- [Aim of the task]: The material below holds the lines to copy: from the one with "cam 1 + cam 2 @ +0" up to and including the one with "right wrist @". Copy them exactly and skip the pictures.

- [Supplied data]:
--*--
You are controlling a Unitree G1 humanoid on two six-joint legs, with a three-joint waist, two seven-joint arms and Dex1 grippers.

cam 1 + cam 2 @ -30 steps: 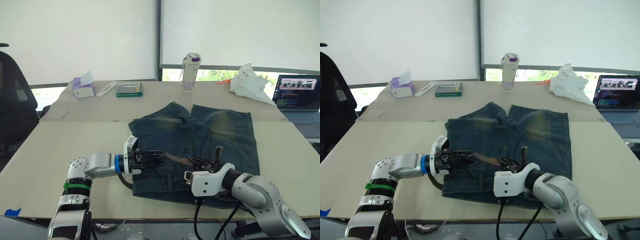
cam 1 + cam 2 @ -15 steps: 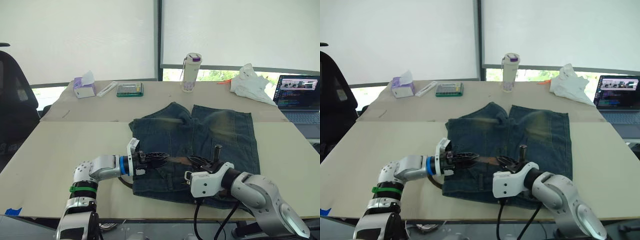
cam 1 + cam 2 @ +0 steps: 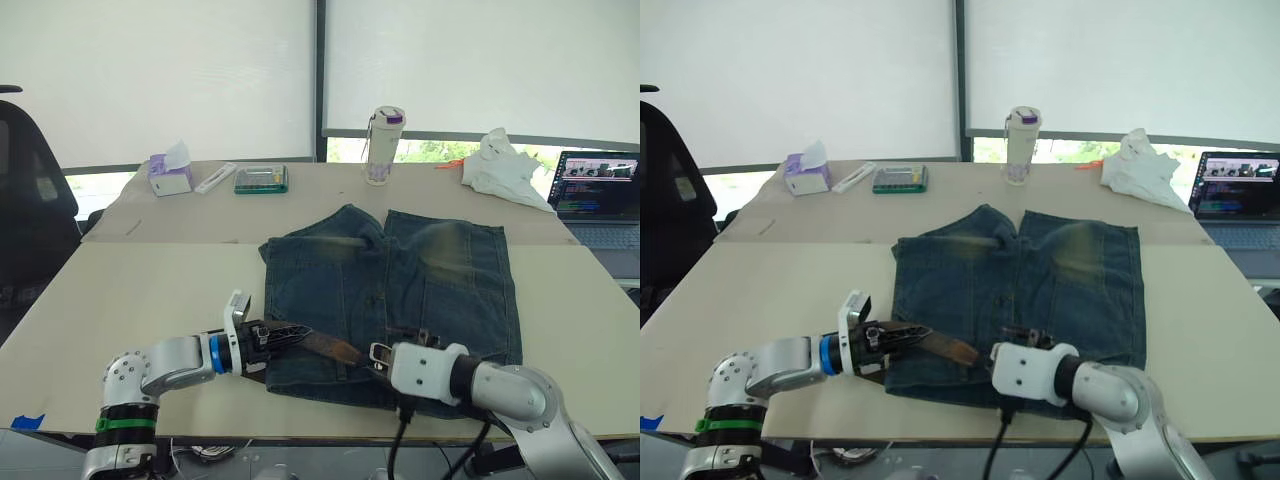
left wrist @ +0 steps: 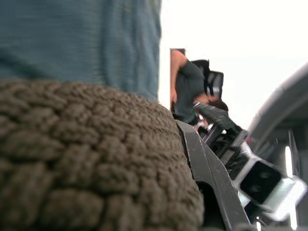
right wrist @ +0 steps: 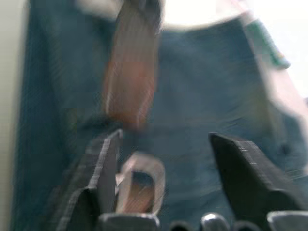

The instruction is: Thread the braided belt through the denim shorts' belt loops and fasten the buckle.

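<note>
The denim shorts (image 3: pixel 400 275) lie flat on the near table, waistband toward the front edge. The braided belt (image 3: pixel 315 342) runs across the waistband from the shorts' left edge toward the middle, ending in the silvery buckle (image 3: pixel 380 351). My left gripper (image 3: pixel 278 333) is shut on the belt's left part; the left wrist view shows the brown weave (image 4: pixel 72 144) against one black finger (image 4: pixel 207 163). My right gripper (image 5: pixel 164 137) stands open just above the buckle (image 5: pixel 139 185), which lies on the denim near its left finger. I cannot make out the belt loops.
On the far table stand a drink bottle (image 3: pixel 381 145), a tissue box (image 3: pixel 168 175), a green box (image 3: pixel 261 179) and a crumpled white cloth (image 3: pixel 505 168). A laptop (image 3: pixel 595 195) sits at the right edge. A black chair (image 3: pixel 35 200) stands at the left.
The left gripper has shut on the belt and drawn back to the left with it. The right gripper has opened, released the buckle end, and pulled back toward the front edge.
</note>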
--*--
- [Your response]:
cam 1 + cam 2 @ +0 steps: 
left wrist @ +0 steps: 
right wrist @ +0 steps: 

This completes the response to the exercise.